→ **WHAT YOU WILL DO**
Reproduce exactly, with no pictures, each line from the opening of the material down through the line containing "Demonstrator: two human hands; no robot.".

→ **EXERCISE DATA**
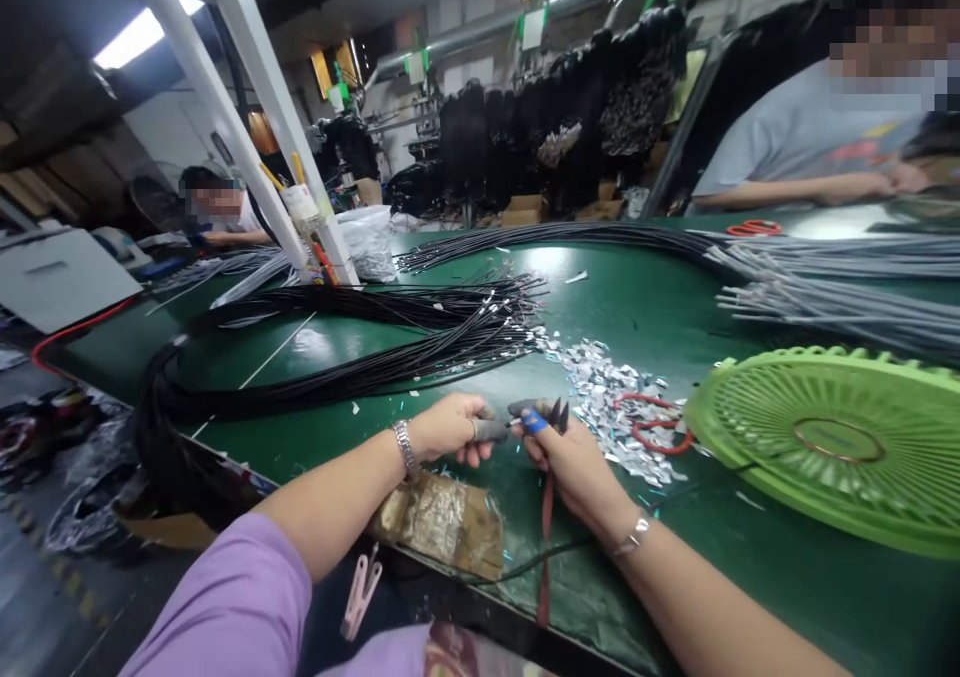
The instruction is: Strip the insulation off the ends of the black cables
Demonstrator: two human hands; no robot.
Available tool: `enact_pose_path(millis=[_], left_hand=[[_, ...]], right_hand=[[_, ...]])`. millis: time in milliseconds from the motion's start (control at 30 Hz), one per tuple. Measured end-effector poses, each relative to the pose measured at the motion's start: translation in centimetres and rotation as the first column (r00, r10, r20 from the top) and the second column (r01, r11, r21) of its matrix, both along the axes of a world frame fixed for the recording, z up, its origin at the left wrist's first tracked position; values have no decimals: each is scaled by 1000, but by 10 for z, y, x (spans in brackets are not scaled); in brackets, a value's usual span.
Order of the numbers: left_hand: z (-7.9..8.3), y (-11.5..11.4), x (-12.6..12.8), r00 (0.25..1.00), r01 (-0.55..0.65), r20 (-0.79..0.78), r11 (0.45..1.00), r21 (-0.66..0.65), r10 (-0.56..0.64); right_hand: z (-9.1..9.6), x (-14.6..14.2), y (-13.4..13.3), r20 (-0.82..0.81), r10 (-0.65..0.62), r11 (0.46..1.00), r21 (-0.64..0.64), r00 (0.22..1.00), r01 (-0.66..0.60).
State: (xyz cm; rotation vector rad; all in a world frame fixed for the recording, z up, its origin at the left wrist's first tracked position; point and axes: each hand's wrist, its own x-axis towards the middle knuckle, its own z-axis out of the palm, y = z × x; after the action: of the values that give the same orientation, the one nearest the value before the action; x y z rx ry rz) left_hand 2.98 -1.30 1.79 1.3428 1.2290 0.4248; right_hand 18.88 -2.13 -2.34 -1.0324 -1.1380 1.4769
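1. As our two hands face each other low over the green table (622,307), the left hand (465,432) has its dark-covered thumb and finger pressed together, pinching what appears to be a thin cable end (514,422).

2. Curled opposite, our right hand (559,447), with blue tape (534,420) around a digit, grips a dark-tipped tool (562,414), its points upward and slightly apart. Whether the red strip (546,547) hanging below is its handle, we cannot tell.

3. For clean work, we judge, our pinch belongs close to the tip, with the piece held steady, the squeeze light and the points aimed away from our fingertips.

4. Small and dark, with a paler tip, the piece sits in the narrow gap between our hands; fingers and blur hide the rest.

5. Just ahead of us, black cables (360,382) sweep leftward in long bundles, many ends pale; beside them spreads a heap of silvery scraps (600,387), red-handled scissors (654,448) lying at its edge.

6. Farther right we see a green slatted cover (787,477), grey cables (840,302) and, across from us, a co-worker (810,147) in a light T-shirt.
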Motion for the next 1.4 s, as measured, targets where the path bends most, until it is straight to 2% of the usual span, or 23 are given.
enact_pose_path(millis=[67,133,233,300,400,533,633,833,1100,1233,1400], left_hand=[[-4,2,-2,996,-69,59,998,14,68],[-8,3,-5,989,-138,68,987,86,132],[-12,2,-10,984,-172,5,941,291,178],[-12,-2,-12,978,-128,-87,870,477,192],[-9,-9,-13,932,9,-268,724,690,244],[-5,-16,-12,850,197,-434,581,789,300],[-5,-19,-11,793,304,-515,521,797,325],[-4,-22,-10,714,425,-600,457,782,362],[-3,-25,-9,669,489,-644,432,758,371],[-3,-25,-9,678,487,-629,410,771,379],[-6,-23,-11,722,447,-598,426,787,348]], right_hand=[[-3,1,-1,46,12,1000,26,999,-13],[-6,3,-3,152,60,993,94,987,-75],[-7,5,-8,314,139,956,206,939,-210],[-6,4,-11,352,169,939,227,921,-259],[-2,1,-15,327,179,953,176,928,-246],[3,-3,-18,209,199,978,13,957,-207],[4,-6,-22,93,202,977,-83,975,-194],[5,-8,-25,-7,193,968,-160,981,-192],[8,-8,-25,-22,187,970,-152,982,-188],[7,-9,-25,-42,196,969,-147,980,-200],[6,-9,-24,-7,165,977,-138,986,-165]])
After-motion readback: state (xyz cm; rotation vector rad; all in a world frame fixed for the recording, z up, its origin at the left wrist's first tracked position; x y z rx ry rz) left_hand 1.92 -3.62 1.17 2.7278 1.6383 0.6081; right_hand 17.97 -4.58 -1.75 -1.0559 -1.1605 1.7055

→ **ANSWER TO THE PROBLEM**
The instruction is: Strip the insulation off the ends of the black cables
Demonstrator: two human hands; no robot.

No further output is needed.